Last modified: 2014-09-03 18:32:05 UTC
We should figure out exactly what is going on. For example, I saw this: 2014-03-07 02:40:46 mw1015 wikidatawiki: Update for doc ids: 15087781 2014-03-07 02:40:46 mw1008 wikidatawiki: Update for doc ids: 15087781 2014-03-07 02:40:46 mw1008 wikidatawiki: Update for doc ids: 15087781 These might just be trying to update the same document concurrently. Chad was talking about just retrying here. If we're trying to update the same document multiple times we could do that. We also might want to use the pool counter to prevent it. We could probably use the shared acquire to notice that another job tried to update then, well, not do it. On problem, though, is that updating a page will get a parser lock (I think) so we have to make sure not to lock eachother. I think.

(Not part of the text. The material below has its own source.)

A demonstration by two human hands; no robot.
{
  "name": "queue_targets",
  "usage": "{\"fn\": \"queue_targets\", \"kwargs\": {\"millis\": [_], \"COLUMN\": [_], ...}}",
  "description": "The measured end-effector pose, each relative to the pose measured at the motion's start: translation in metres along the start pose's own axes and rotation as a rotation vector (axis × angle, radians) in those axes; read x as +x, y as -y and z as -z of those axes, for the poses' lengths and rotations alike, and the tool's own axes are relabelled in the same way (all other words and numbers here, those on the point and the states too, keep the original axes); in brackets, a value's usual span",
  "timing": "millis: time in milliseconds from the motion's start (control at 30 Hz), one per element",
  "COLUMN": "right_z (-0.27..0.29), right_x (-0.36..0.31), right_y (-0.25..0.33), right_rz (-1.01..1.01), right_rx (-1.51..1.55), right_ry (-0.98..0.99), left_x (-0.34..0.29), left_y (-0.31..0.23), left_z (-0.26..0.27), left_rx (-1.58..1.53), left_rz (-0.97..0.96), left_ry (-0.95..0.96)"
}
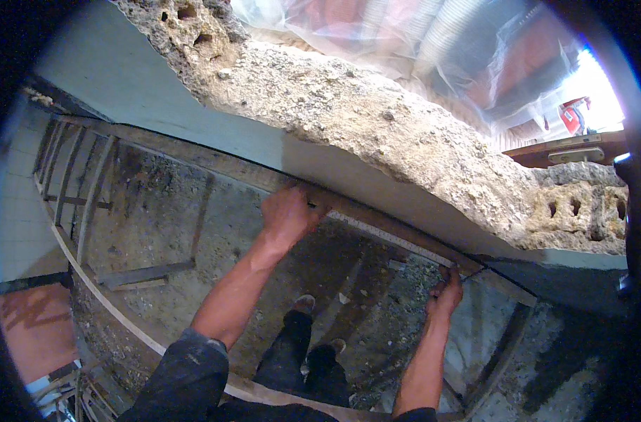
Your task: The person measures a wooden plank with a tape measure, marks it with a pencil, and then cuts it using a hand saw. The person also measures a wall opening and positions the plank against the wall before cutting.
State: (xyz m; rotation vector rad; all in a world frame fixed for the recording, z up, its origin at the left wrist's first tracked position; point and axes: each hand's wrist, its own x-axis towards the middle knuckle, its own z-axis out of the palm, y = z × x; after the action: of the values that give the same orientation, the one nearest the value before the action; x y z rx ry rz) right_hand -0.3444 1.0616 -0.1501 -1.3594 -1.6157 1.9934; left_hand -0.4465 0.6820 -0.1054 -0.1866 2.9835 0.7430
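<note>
A pale measuring tape point(387, 235) with fine marks stretches along the near edge of a long wooden beam point(229, 163), between my two hands. My left hand point(289, 213) is closed in a fist at the tape's left end, its thumb and fingers against the beam. At the right end my right hand point(445, 292) pinches the tape near the beam, with its fingertips partly hidden. The beam runs beside a smooth grey wall face point(355, 184).
A rough broken wall edge point(334, 91) with hollow bricks rises beyond the beam, clear plastic sheeting point(468, 56) behind it. Curved wooden framing point(124, 309) crosses at left and below me. My legs point(292, 352) stand on a dirty, debris-strewn floor point(166, 218).
</note>
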Motion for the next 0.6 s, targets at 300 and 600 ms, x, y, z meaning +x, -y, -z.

We do retry now as of Gerrit change #117335.
Cool! I guess I was just going on faith that we were retrying....
I just checked and saw two things: 1. If we try to send 50 updates all at once we might bump against an Elasticsearch queue limit. I'm chunking it to 10 at a time. 2. I _think_ moving a page and leaving behind a redirect can cause that version conflict error. I believe it makes two jobs - one for the new page and one for the redirect. We need to keep the redirect job but might be able to throw away the one for the new page. Worth checking.
Change 148405 had a related patch set uploaded by Manybubbles: Chunk updates at 10 https://gerrit.wikimedia.org/r/148405
Finishing up skipping the second update in point #2 from comment 3.
Change 148417 had a related patch set uploaded by Manybubbles: On article move only use one job https://gerrit.wikimedia.org/r/148417
Change 148405 merged by jenkins-bot: Chunk updates at 10 https://gerrit.wikimedia.org/r/148405
Change 148417 merged by jenkins-bot: On article move only use one job https://gerrit.wikimedia.org/r/148417
Shifting back to new - we'll have to reevaluate in two weeks or so once these changes hit production and we've churned through the queue.
Dug into these and the vast majority of them now come from trying to run the same updates twice or three times at the same time. Noop detection, going out to wikipedias tomorrow, should squash most of these.